#### PROBLEM DETAILS
Below are records; please set down exactly the lines from the first through the one containing "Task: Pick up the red".

= Beginning of Section =

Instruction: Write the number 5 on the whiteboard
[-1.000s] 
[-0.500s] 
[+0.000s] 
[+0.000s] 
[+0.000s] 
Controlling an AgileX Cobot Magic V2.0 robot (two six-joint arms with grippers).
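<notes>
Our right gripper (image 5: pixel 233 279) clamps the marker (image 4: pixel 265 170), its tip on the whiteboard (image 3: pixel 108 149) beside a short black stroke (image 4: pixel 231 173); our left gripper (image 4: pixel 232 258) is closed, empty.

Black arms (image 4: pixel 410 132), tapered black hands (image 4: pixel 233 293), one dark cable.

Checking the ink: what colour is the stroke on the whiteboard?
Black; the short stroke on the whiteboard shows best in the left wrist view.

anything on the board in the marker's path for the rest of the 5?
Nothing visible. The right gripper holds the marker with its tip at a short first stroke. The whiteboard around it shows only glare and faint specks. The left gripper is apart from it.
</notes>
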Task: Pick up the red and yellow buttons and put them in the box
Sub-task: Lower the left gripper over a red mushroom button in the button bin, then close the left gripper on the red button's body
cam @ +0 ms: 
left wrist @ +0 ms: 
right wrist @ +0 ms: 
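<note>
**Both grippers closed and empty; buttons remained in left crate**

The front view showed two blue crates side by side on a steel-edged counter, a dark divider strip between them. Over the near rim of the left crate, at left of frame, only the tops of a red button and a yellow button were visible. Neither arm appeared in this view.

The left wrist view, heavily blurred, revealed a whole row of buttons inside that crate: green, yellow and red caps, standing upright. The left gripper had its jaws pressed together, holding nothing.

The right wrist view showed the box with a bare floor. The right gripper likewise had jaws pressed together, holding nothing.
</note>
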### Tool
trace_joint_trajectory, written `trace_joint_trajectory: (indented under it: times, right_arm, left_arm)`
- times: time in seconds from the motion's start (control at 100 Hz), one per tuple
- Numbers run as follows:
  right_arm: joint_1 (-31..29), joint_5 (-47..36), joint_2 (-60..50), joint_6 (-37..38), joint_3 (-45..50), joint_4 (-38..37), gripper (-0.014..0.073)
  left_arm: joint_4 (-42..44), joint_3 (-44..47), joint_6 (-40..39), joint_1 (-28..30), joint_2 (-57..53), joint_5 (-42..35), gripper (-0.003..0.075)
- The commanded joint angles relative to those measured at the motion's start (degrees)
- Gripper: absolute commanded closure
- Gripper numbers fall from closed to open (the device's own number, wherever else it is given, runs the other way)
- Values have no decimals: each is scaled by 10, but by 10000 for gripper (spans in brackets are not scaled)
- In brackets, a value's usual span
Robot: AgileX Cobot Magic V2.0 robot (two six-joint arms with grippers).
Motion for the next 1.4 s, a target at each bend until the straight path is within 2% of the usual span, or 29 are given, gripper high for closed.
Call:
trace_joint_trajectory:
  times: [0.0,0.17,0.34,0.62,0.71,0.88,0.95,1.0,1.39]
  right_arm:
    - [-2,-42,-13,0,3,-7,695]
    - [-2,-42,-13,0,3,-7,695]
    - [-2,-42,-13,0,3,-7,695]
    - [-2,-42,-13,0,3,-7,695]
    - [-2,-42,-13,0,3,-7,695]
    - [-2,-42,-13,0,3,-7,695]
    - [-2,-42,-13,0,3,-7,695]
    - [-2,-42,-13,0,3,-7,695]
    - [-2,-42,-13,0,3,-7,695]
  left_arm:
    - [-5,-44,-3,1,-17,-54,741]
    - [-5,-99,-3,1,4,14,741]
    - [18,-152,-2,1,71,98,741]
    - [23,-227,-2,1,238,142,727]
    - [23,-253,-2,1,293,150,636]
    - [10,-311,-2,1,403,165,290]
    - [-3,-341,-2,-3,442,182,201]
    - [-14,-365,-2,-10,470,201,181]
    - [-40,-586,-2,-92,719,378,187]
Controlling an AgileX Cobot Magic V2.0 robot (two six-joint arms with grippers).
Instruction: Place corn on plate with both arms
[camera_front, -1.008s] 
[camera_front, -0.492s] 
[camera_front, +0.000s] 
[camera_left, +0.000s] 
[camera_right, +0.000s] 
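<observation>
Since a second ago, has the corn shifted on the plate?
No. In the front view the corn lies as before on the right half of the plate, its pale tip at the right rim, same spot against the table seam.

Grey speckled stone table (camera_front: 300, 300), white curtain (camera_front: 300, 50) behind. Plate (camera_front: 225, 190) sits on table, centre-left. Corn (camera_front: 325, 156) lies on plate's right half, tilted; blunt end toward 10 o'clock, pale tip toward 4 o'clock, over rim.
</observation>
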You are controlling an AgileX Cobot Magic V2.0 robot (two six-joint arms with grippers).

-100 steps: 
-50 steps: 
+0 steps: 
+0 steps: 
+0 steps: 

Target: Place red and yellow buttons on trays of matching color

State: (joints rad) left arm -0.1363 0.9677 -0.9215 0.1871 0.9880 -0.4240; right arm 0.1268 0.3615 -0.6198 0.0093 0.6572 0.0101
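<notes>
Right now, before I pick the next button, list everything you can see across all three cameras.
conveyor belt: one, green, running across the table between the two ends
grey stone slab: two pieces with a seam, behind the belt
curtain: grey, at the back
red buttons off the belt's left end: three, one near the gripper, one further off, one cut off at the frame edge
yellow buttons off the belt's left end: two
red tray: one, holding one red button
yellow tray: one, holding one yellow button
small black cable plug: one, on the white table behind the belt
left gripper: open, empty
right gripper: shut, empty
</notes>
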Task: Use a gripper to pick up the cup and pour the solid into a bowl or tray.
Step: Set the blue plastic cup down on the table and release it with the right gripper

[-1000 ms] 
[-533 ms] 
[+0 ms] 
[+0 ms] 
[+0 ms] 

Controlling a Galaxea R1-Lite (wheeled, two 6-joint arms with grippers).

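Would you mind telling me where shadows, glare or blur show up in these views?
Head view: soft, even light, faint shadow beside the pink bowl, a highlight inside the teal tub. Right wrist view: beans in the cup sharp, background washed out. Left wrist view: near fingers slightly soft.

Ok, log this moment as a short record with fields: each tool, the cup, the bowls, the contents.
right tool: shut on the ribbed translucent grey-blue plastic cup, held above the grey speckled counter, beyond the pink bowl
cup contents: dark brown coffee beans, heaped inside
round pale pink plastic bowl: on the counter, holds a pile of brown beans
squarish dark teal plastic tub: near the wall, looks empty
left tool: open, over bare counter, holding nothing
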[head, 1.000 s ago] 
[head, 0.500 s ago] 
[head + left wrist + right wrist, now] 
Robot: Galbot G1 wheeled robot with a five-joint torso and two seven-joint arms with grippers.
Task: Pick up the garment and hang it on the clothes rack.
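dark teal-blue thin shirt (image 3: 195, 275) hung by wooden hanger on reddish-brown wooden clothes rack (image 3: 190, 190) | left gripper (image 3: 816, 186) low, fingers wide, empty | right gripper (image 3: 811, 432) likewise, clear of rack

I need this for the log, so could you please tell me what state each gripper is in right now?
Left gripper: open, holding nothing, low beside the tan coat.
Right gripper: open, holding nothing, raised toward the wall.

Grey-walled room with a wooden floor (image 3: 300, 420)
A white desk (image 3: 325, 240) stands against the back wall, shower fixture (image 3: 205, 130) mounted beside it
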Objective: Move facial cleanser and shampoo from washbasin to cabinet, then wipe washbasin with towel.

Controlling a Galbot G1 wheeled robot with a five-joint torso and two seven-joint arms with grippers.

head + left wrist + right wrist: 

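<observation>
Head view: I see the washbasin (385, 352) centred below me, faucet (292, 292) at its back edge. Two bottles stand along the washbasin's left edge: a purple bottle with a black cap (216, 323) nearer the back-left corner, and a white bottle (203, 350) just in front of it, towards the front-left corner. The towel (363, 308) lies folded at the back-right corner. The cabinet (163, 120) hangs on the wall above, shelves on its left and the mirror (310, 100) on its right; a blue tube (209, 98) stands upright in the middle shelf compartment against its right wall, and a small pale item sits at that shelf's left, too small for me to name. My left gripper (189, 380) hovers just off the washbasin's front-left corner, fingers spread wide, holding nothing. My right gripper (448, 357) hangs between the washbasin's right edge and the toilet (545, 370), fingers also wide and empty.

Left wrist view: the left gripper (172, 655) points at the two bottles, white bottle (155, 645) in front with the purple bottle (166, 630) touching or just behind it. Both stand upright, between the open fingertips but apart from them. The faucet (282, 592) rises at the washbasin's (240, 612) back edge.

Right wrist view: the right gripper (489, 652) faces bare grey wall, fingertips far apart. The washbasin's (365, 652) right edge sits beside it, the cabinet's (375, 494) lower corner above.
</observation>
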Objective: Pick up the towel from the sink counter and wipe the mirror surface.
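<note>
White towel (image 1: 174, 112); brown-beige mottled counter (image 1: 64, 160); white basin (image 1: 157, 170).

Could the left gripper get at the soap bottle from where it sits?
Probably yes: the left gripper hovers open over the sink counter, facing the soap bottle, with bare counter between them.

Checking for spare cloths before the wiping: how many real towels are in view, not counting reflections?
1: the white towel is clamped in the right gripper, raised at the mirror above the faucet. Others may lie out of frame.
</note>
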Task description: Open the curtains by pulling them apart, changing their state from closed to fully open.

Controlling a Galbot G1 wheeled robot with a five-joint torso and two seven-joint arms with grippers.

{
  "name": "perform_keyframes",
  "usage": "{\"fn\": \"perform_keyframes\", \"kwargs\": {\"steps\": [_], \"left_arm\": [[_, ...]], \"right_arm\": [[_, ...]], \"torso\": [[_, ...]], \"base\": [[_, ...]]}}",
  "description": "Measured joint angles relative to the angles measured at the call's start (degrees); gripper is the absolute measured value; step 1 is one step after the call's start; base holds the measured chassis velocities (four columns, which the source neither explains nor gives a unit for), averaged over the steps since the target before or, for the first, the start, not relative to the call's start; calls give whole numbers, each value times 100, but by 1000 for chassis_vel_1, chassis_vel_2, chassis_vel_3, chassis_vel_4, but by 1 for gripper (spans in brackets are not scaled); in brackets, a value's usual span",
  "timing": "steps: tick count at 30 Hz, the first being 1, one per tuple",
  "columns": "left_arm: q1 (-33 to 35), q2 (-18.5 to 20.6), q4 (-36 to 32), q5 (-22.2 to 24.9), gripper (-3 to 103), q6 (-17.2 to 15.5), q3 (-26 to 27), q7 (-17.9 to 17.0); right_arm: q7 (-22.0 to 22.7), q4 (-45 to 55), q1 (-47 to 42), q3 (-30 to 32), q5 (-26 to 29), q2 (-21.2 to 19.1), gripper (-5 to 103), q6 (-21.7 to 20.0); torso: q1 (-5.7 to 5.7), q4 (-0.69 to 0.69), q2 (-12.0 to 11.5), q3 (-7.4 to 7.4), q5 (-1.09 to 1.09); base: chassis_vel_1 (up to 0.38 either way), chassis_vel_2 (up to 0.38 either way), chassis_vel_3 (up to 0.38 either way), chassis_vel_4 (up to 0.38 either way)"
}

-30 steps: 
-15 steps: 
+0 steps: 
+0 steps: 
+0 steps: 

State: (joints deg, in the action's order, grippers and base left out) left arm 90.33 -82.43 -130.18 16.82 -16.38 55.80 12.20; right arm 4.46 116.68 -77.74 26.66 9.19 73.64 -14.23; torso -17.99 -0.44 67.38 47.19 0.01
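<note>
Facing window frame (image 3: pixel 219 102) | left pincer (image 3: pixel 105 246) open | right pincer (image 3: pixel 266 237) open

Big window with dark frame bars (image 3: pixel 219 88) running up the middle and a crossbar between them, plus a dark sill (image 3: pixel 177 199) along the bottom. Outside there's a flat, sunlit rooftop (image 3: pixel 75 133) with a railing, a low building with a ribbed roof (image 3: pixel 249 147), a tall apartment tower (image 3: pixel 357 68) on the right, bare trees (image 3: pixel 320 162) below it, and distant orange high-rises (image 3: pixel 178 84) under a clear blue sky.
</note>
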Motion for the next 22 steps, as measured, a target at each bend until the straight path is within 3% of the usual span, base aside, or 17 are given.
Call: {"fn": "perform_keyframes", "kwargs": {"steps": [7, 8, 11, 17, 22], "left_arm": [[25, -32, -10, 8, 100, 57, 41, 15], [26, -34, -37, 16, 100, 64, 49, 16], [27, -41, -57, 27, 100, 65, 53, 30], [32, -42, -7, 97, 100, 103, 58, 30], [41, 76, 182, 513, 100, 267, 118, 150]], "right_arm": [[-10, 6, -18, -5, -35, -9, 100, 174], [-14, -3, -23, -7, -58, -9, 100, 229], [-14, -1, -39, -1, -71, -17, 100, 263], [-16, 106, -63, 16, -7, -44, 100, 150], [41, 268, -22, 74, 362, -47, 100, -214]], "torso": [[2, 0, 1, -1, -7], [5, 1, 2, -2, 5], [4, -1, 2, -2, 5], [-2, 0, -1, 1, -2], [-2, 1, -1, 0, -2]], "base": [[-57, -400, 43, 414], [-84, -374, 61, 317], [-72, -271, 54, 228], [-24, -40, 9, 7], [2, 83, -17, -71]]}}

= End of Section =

#### SOLUTION FOR THIS PROBLEM
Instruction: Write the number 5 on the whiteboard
[-1.000s] 
[-0.500s] 
[+0.000s] 
[+0.000s] 
[+0.000s] 
Controlling an AgileX Cobot Magic V2.0 robot (two six-joint arms with grippers).
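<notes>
Our right gripper (image 5: pixel 233 279) clamps the marker (image 4: pixel 265 170), its tip on the whiteboard (image 3: pixel 108 149) beside a short black stroke (image 4: pixel 231 173); our left gripper (image 4: pixel 232 258) is closed, empty.

Black arms (image 4: pixel 410 132), tapered black hands (image 4: pixel 233 293), one dark cable.

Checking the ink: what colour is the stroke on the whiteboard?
Black; the short stroke on the whiteboard shows best in the left wrist view.

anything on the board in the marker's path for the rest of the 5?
Nothing visible. The right gripper holds the marker with its tip at a short first stroke. The whiteboard around it shows only glare and faint specks. The left gripper is apart from it.
</notes>
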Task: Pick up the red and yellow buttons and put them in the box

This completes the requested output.